Transcribe the data exactly.

• Supplied material
________________

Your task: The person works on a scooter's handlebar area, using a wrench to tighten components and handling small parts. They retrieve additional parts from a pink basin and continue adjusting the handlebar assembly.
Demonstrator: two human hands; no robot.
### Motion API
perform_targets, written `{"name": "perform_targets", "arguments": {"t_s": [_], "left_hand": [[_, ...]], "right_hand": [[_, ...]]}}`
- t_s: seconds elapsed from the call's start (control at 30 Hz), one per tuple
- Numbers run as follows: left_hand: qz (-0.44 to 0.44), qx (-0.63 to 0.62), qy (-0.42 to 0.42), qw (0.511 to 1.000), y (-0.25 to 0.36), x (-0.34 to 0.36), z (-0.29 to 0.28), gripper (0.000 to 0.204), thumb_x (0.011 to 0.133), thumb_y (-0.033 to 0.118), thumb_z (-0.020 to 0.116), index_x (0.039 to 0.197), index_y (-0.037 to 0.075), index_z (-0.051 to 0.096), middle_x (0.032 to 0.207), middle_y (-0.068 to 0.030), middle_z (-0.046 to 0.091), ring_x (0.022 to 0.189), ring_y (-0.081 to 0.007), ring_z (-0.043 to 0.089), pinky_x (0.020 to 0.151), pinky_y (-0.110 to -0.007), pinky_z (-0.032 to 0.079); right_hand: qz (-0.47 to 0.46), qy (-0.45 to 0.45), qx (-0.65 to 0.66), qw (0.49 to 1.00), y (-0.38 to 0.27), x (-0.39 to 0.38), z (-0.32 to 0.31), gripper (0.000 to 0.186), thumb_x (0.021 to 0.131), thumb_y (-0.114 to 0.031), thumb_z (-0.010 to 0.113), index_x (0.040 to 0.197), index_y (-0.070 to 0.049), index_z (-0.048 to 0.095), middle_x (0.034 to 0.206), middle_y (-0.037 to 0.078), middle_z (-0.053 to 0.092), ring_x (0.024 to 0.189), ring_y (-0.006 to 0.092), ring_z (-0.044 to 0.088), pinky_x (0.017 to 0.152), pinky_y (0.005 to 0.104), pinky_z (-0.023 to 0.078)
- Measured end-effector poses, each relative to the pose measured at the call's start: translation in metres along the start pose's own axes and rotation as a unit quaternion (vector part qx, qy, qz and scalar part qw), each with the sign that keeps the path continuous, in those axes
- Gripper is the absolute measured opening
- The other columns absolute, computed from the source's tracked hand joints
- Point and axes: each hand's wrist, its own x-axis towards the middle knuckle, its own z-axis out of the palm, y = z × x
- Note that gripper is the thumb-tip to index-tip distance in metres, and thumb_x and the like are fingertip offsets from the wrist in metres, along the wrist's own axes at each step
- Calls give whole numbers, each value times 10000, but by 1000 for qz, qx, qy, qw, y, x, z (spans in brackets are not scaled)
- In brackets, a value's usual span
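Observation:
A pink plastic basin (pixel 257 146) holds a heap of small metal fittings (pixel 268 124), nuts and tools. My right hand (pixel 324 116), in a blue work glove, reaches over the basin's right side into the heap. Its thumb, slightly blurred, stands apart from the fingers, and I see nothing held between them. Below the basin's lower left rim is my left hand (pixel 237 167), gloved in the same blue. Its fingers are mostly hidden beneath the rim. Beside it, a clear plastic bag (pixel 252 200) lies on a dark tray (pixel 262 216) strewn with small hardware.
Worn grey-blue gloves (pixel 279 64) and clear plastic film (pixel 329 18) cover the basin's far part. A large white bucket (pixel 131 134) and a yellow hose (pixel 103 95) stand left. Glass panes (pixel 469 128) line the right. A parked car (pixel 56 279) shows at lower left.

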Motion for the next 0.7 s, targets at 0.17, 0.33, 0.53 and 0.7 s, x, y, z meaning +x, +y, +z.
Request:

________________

• Written response
Your task: The person works on a scooter's handlebar area, using a wrench to tighten components and handling small parts. They retrieve additional parts from a pink basin and continue adjusting the handlebar assembly.
Demonstrator: two human hands; no robot.
### Motion API
perform_targets, written `{"name": "perform_targets", "arguments": {"t_s": [_], "left_hand": [[_, ...]], "right_hand": [[_, ...]]}}`
- t_s: seconds elapsed from the call's start (control at 30 Hz), one per tuple
- Numbers run as follows: left_hand: qz (-0.44 to 0.44), qx (-0.63 to 0.62), qy (-0.42 to 0.42), qw (0.511 to 1.000), y (-0.25 to 0.36), x (-0.34 to 0.36), z (-0.29 to 0.28), gripper (0.000 to 0.204), thumb_x (0.011 to 0.133), thumb_y (-0.033 to 0.118), thumb_z (-0.020 to 0.116), index_x (0.039 to 0.197), index_y (-0.037 to 0.075), index_z (-0.051 to 0.096), middle_x (0.032 to 0.207), middle_y (-0.068 to 0.030), middle_z (-0.046 to 0.091), ring_x (0.022 to 0.189), ring_y (-0.081 to 0.007), ring_z (-0.043 to 0.089), pinky_x (0.020 to 0.151), pinky_y (-0.110 to -0.007), pinky_z (-0.032 to 0.079); right_hand: qz (-0.47 to 0.46), qy (-0.45 to 0.45), qx (-0.65 to 0.66), qw (0.49 to 1.00), y (-0.38 to 0.27), x (-0.39 to 0.38), z (-0.32 to 0.31), gripper (0.000 to 0.186), thumb_x (0.021 to 0.131), thumb_y (-0.114 to 0.031), thumb_z (-0.010 to 0.113), index_x (0.040 to 0.197), index_y (-0.070 to 0.049), index_z (-0.048 to 0.095), middle_x (0.034 to 0.206), middle_y (-0.037 to 0.078), middle_z (-0.053 to 0.092), ring_x (0.024 to 0.189), ring_y (-0.006 to 0.092), ring_z (-0.044 to 0.088), pinky_x (0.017 to 0.152), pinky_y (0.005 to 0.104), pinky_z (-0.023 to 0.078)
- Measured end-effector poses, each relative to the pose measured at the call's start: translation in metres along the start pose's own axes and rotation as a unit quaternion (vector part qx, qy, qz and scalar part qw), each with the sign that keeps the path continuous, in those axes
- Gripper is the absolute measured opening
- The other columns absolute, computed from the source's tracked hand joints
- Point and axes: each hand's wrist, its own x-axis towards the middle knuckle, its own z-axis out of the palm, y = z × x
- Note that gripper is the thumb-tip to index-tip distance in metres, and thumb_x and the like are fingertip offsets from the wrist in metres, along the wrist's own axes at each step
- Calls give whole numbers, each value times 10000, but by 1000 for qz, qx, qy, qw, y, x, z (spans in brackets are not scaled)
- In brackets, a value's usual span
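Observation:
A pink plastic basin (pixel 257 146) holds a heap of small metal fittings (pixel 268 124), nuts and tools. My right hand (pixel 324 116), in a blue work glove, reaches over the basin's right side into the heap. Its thumb, slightly blurred, stands apart from the fingers, and I see nothing held between them. Below the basin's lower left rim is my left hand (pixel 237 167), gloved in the same blue. Its fingers are mostly hidden beneath the rim. Beside it, a clear plastic bag (pixel 252 200) lies on a dark tray (pixel 262 216) strewn with small hardware.
Worn grey-blue gloves (pixel 279 64) and clear plastic film (pixel 329 18) cover the basin's far part. A large white bucket (pixel 131 134) and a yellow hose (pixel 103 95) stand left. Glass panes (pixel 469 128) line the right. A parked car (pixel 56 279) shows at lower left.
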
Motion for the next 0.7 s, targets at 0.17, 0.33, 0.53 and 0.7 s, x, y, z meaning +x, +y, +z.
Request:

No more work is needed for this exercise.